Not surprisingly, Hoover was not reelected in 1932. The victor was Democrat Franklin D. Roosevelt (a.k.a. “FDR”), a distant cousin of Theodore Roosevelt. FDR wanted to address the Great Depression by giving Americans a New Deal, a package of legislation that would allow the government to alleviate some of the problems created by the Great Depression. The plan included programs that would provide relief, or immediate aid (food, housing, etc.); recovery, or longer-term plans to reduce problems in the economy (job programs); and reform, or legislation that would prevent the problems that caused the Great Depression from happening again (regulating the stock market, insuring bank deposits).
Bank and Finance Reform
Immediately after his inauguration, FDR began to address financial issues with a bank holiday, during which banks were temporarily closed to prevent further withdrawals. In the early days of the Great Depression, bank runs had caused many banks to close. In a bank run, many depositors (those who have kept their money in the bank) come to the bank and try to withdraw all of their money at the same time. A strong bank makes money by loaning money out and charging interest, so even the best banks would have difficulty paying all their depositors at once. As a result, bank runs caused numerous banks to close, and depositors would simply lose their money.
Then, under the Emergency Banking Relief Act, the Treasury inspected all banks; those in good shape would reopen, and those in bad shape would receive loans to help stabilize them. This revived public confidence in banks, and, because now people had more faith that their banks were sound, they didn’t all withdraw their money at once—essentially stopping bank runs. The Federal Deposit Insurance Corporation (FDIC), which insured individual bank accounts up to $5,000, also helped reestablish confidence in banks. Finally, the Securities and Exchange Commission (SEC) regulated the stock market to prevent another crash from happening.
Other New Deal Legislation
Remember that for the exam, we use illustrative examples, so we don’t have to memorize every single law. It’s important for you to be able to explain an example of at least one agency or law for the relief, reform, and recovery aspects of the New Deal.
The Agricultural Adjustment Act was enacted with the goal of raising crop prices by lowering production. To do this, the government paid farmers to leave a certain amount of farmland unplanted, destroy some already-planted crops, or slaughter surplus animal livestock.
A series of agencies, such as the Civil Works Administration, Works Progress Administration, and Public Works Administration, all provided employment through the creation of government-funded public works projects. These involve the work of building things that the government pays for, and the community can use for free (like roads, schools, libraries).

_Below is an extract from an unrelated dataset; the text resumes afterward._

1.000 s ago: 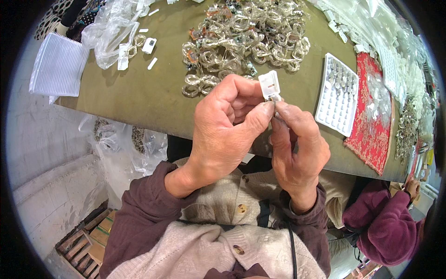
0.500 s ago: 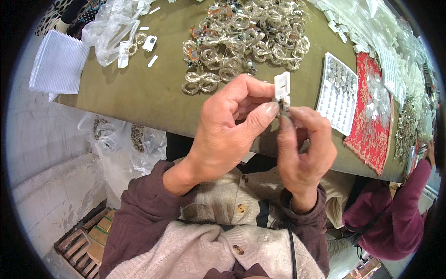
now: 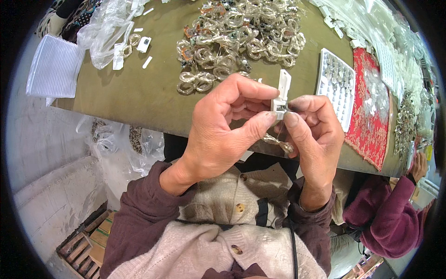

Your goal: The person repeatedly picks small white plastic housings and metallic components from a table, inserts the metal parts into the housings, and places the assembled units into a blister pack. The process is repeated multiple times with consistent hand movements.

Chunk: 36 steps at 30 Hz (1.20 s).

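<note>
My left hand (image 3: pixel 223 125) pinches a small white plastic case (image 3: pixel 280 100) between thumb and fingers, above the table's near edge. Its long lid stands up, and a small dark part shows inside the lower half. My right hand (image 3: pixel 318 139) is closed at the case's right side, thumb and forefinger pressed together by the opening. A coil of thin silvery wire (image 3: pixel 278 143) hangs below the case beside my right fingers, which partly hide it. Exactly where the right fingertips grip the wire is hidden.
A heap of similar wire coils (image 3: pixel 241 37) covers the table's far middle. To the right are a white tray of small pieces (image 3: pixel 335 88) and a red patterned cloth (image 3: pixel 367 125). Clear bags (image 3: pixel 104 37) and a ribbed white stack (image 3: pixel 55 67) lie left. Another person's purple sleeve (image 3: pixel 388 218) shows at right.
The case has turned so its lid stands taller and its inside shows. My right hand has shifted slightly right, and the hanging wire coil has come into view.
</note>
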Tool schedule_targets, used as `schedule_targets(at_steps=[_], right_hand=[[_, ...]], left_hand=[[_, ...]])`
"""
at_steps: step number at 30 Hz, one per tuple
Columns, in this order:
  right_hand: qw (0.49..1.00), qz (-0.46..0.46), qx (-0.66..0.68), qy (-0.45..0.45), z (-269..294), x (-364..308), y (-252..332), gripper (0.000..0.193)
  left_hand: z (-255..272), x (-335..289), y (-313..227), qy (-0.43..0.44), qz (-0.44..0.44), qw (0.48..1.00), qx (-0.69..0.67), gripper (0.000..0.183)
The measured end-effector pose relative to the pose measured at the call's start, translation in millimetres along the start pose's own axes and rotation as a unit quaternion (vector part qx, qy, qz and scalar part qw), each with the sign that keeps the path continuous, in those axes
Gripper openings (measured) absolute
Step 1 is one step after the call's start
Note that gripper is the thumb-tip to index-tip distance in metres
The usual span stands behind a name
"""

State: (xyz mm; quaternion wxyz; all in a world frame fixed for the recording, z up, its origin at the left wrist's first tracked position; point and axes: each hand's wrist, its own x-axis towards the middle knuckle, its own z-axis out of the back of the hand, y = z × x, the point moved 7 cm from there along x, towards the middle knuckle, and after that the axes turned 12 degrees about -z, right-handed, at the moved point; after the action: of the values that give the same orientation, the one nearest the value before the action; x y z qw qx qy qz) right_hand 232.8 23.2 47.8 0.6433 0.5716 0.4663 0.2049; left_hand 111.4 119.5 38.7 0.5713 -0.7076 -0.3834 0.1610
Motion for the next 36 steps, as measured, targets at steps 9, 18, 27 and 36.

The Tennessee Valley Authority (TVA) harnessed the power of the Tennessee River by building dams to generate electricity and to help prevent floods. This created thousands of jobs. In addition, the TVA brought electric power to millions of people in rural areas.
The National Labor Relations Act created a board that was authorized to help resolve labor disputes by enforcing employee rights.
And, finally, the Social Security Act provided an old-age insurance program for retirees 65 and older, and their spouses, an unemployment compensation system, and aid to the disabled and families with children. This encouraged older workers to leave the workforce, opening jobs for younger workers.
How the Roosevelt Administration Changed the Federal Government
Before the New Deal (except for a short interlude during the Progressive Era), the government had been somewhat laissez-faire or reluctant to intervene in the economy. However, the legislation and agencies associated with the New Deal gave the government a more active role in shaping the economy, infused the economy with millions of dollars, created federal jobs, increased the government’s participation in settling labor disputes, and regulated banking and investment. For a time, the Roosevelt Administration had changed the United States into a limited welfare state—a system that allows the government to protect the well-being of its citizens using loans, grants, or pensions.
The Depression and the New Deal also caused a major party realignment, meaning that certain groups of people began to identify with different political parties from what they previously had. Traditionally, Southern whites had supported the Democrats (Solid South), while African Americans supported the Republicans (“Party of Lincoln”). However, under FDR, the Democratic Party’s liberalism in economic matters began to appeal to some African Americans, blue-collar workers, low-income people, and recent immigrants (called the New Deal Coalition). Most Southerners still supported the Democrats because the South was largely agricultural, and the New Deal benefited them in that way.